MEMORANDUM OPINION GRANTING MOTION TO DISMISS

LEWIS M. KILLIAN, Jr., Bankruptcy Judge.

These cases involve similar Debtors and common questions of law and fact. The cases will be consolidated for the purposes of this opinion.

Tallahassee Limited Partnership (TLP), a secured creditor of both Debtors, has moved the Court for an order dismissing these Chapter 11 bankruptcies as “bad faith” filings.
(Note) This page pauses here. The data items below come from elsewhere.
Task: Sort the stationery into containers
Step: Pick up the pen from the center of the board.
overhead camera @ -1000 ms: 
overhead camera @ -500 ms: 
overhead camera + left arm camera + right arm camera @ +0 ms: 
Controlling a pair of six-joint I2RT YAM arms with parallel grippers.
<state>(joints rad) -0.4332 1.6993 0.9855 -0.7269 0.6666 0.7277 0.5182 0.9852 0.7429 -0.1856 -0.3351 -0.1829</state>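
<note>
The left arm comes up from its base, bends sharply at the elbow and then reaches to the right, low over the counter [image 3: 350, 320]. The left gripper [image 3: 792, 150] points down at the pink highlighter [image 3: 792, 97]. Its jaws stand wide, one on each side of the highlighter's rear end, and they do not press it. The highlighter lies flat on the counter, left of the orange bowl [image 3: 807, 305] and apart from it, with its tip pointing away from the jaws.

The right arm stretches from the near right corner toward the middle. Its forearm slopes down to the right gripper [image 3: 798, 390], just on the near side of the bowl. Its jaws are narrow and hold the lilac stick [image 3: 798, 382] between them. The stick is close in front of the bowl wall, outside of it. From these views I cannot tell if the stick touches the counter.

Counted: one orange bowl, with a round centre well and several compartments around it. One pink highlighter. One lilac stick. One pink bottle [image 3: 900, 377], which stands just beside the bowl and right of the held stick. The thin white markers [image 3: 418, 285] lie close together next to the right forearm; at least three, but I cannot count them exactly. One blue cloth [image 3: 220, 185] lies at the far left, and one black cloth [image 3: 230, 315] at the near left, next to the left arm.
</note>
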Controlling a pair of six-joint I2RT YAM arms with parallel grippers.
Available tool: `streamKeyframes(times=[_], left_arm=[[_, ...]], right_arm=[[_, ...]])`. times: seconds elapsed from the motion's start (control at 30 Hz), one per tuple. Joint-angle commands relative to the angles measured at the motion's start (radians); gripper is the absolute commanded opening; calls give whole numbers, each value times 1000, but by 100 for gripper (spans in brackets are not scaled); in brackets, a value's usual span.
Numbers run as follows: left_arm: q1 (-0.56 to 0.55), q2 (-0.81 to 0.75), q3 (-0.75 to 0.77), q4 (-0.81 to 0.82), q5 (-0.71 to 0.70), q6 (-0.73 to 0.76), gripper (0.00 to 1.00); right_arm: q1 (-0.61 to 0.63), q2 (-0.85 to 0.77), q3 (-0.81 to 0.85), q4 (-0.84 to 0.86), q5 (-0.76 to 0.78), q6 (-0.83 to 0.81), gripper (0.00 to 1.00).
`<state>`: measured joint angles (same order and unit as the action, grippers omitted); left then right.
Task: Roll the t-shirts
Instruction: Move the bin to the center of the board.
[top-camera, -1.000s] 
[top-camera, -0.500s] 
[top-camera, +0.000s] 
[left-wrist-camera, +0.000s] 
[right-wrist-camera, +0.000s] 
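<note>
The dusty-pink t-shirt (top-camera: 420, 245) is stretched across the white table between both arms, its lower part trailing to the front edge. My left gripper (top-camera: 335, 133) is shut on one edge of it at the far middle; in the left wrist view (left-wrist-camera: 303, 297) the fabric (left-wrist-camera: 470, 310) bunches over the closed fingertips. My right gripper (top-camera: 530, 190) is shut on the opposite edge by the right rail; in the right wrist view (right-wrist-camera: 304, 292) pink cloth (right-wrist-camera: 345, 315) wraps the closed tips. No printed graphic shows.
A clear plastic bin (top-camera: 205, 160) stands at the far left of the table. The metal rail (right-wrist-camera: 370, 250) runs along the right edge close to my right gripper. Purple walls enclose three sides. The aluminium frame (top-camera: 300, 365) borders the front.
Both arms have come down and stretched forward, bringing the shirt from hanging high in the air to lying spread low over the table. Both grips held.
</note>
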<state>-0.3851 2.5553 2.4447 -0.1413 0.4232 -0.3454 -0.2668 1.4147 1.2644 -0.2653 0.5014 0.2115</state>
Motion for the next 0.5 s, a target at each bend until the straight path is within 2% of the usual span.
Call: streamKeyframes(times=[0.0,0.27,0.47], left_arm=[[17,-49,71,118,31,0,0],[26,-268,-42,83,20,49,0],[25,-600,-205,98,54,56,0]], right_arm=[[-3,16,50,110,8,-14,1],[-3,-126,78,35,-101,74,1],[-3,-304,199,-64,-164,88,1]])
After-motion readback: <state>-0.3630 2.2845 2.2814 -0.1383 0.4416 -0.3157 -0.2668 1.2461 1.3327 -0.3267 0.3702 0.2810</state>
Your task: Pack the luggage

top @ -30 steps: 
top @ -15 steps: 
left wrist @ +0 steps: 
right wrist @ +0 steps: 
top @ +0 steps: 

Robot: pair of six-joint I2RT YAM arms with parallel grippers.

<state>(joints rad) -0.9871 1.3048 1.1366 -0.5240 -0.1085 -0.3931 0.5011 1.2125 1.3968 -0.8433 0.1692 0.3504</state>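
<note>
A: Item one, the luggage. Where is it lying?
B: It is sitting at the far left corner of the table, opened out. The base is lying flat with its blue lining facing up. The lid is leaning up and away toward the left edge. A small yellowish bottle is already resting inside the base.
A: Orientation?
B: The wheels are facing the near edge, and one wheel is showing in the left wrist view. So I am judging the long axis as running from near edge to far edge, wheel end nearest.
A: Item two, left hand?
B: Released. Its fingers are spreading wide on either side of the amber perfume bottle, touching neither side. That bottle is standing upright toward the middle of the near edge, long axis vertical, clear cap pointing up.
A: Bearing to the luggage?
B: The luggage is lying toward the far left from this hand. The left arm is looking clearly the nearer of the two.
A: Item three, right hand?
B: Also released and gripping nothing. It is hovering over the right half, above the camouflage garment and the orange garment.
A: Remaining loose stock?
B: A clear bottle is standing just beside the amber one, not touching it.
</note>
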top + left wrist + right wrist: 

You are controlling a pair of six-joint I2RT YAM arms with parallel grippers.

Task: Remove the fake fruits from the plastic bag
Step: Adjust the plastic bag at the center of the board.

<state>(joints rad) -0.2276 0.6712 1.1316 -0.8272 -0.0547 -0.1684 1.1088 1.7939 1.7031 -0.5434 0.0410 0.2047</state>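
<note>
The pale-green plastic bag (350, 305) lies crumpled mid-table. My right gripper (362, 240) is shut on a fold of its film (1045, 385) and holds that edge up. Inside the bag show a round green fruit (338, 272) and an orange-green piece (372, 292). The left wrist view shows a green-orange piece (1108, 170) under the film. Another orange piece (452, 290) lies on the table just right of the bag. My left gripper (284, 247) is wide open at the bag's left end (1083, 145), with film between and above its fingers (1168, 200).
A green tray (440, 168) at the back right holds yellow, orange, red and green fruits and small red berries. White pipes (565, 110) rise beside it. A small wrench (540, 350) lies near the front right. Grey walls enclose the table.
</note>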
The Debtors respond that the petitions were filed in good faith, and with a genuine intent to reorganize. The Court conducted an evidentiary hearing on May 12, 1989.

Section 1112(b) of the Bankruptcy Code permits a Chapter 11 petition to be dismissed if the petition was filed in bad faith. In re Phoenix Piccadilly, Ltd., 849 F.2d 1393 (11th Cir.1988); In re Natural Land Corp., 825 F.2d 296 (11th Cir.1987); In re Albany Partners, Ltd., 749 F.2d 670 (11th Cir.1984). Courts have historically required actions under the Bankruptcy Code be maintained in good faith. In re Victory Construction Co., Inc., 9 B.R. 549 (Bkrtcy.C.D.Cal.1981), mod. on other grounds, 9 B.R. 570 (Bkrtcy.C.D.Cal.1981), vac. as moot, 37 B.R. 222 (9th Cir. BAP 1984).

Section 1112, authorizes the Court to utilize its “equity powers to prevent abuse of bankruptcy jurisdiction and the reorganization process.” In re Schlangen, 91 B.R. 834 (Bkrtcy.N.D.Ill.1988).

The Court’s duty as vigilante against illegitimate use of the Bankruptcy Code must be balanced against the policy of open access to the bankruptcy process. ... Therefore, the Court must be careful not to deny the protection of the Bankruptcy Code to a Debtor whose legitimate efforts at financial rehabilitation may be hidden among derivative benefits (such as the delay of creditors resulting from the automatic stay) that, if viewed alone, might suggest bad faith.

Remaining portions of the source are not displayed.